Work item> Look below for the line that contains "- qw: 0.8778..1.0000", then copy it and each following line exactly, through and including the line that contains "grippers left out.".

Information provided>
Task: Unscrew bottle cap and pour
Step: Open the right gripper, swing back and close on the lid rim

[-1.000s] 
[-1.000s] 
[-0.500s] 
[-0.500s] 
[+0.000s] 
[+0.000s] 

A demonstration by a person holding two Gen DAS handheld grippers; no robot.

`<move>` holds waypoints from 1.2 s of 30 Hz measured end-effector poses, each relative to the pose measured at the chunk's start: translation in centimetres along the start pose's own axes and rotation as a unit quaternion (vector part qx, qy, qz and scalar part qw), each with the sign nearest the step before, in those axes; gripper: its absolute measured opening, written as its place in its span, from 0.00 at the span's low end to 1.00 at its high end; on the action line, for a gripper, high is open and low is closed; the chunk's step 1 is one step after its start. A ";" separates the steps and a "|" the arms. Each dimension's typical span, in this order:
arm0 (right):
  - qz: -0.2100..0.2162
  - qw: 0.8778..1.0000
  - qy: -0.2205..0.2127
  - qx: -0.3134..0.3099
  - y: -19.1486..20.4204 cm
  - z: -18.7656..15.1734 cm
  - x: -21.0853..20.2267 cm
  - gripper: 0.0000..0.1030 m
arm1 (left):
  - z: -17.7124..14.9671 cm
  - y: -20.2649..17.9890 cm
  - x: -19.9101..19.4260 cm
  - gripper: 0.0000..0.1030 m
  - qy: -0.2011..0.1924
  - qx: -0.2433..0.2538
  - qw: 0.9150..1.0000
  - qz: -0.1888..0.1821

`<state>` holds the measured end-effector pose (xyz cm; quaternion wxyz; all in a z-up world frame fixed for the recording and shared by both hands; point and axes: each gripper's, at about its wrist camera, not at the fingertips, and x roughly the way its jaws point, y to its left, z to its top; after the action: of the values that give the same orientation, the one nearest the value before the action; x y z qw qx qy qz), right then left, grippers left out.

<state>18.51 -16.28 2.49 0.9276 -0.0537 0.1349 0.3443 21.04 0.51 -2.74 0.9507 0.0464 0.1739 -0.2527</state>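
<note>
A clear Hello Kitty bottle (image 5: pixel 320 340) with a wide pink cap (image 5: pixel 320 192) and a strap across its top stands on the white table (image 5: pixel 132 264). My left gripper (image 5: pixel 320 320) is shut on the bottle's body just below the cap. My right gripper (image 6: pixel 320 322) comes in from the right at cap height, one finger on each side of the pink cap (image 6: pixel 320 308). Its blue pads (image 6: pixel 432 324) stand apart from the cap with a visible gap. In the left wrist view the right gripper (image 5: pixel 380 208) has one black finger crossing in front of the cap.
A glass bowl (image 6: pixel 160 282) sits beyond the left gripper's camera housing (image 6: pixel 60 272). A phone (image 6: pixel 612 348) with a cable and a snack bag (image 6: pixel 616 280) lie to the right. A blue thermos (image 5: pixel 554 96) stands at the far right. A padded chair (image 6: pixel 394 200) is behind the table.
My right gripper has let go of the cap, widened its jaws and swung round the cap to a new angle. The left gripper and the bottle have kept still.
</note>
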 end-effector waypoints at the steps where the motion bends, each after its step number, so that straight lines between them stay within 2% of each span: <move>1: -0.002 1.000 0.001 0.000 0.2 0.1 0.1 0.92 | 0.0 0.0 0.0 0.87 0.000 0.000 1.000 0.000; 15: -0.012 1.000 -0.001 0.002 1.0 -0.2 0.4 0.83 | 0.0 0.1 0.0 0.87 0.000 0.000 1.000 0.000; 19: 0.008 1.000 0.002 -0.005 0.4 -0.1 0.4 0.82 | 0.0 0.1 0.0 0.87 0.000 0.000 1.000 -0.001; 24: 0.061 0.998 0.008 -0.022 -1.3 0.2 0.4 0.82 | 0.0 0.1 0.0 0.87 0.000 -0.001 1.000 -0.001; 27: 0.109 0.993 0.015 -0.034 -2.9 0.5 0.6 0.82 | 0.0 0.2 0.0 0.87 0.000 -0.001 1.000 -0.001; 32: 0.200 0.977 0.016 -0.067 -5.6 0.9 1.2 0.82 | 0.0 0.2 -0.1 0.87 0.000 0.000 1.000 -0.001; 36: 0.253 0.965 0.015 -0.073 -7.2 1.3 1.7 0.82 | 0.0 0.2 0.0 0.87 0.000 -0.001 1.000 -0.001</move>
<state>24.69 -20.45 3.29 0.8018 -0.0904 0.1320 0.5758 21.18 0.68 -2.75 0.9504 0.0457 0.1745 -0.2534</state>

Result of the exercise>
  - qw: 0.8778..1.0000
  - qy: -0.2205..0.2127
  - qx: -0.3134..0.3099
  - y: -19.1486..20.4204 cm
  - z: -18.7656..15.1734 cm
  - x: -21.0853..20.2267 cm
  - gripper: 0.0000..0.1030 m
arm1 (left):
  - z: -17.7124..14.9671 cm
  - y: -20.2649..17.9890 cm
  - x: -19.9101..19.4260 cm
  - gripper: 0.0000..0.1030 m
  - qy: -0.2011..0.1924
  - qx: -0.2433..0.2538
  - qw: 0.9150..1.0000
  - qz: -0.1888..0.1821

`<state>` holds the measured end-effector pose (xyz cm; quaternion wxyz; all in a z-up world frame fixed for the recording and shared by both hands; point and axes: each gripper's, at about its wrist camera, not at the fingertips, and x roughly the way its jaws point, y to its left, z to its top; after the action: of the values that give the same orientation, the one nearest the value before the action; x y z qw qx qy qz), right then left, grippers left out.

No more is needed for this answer.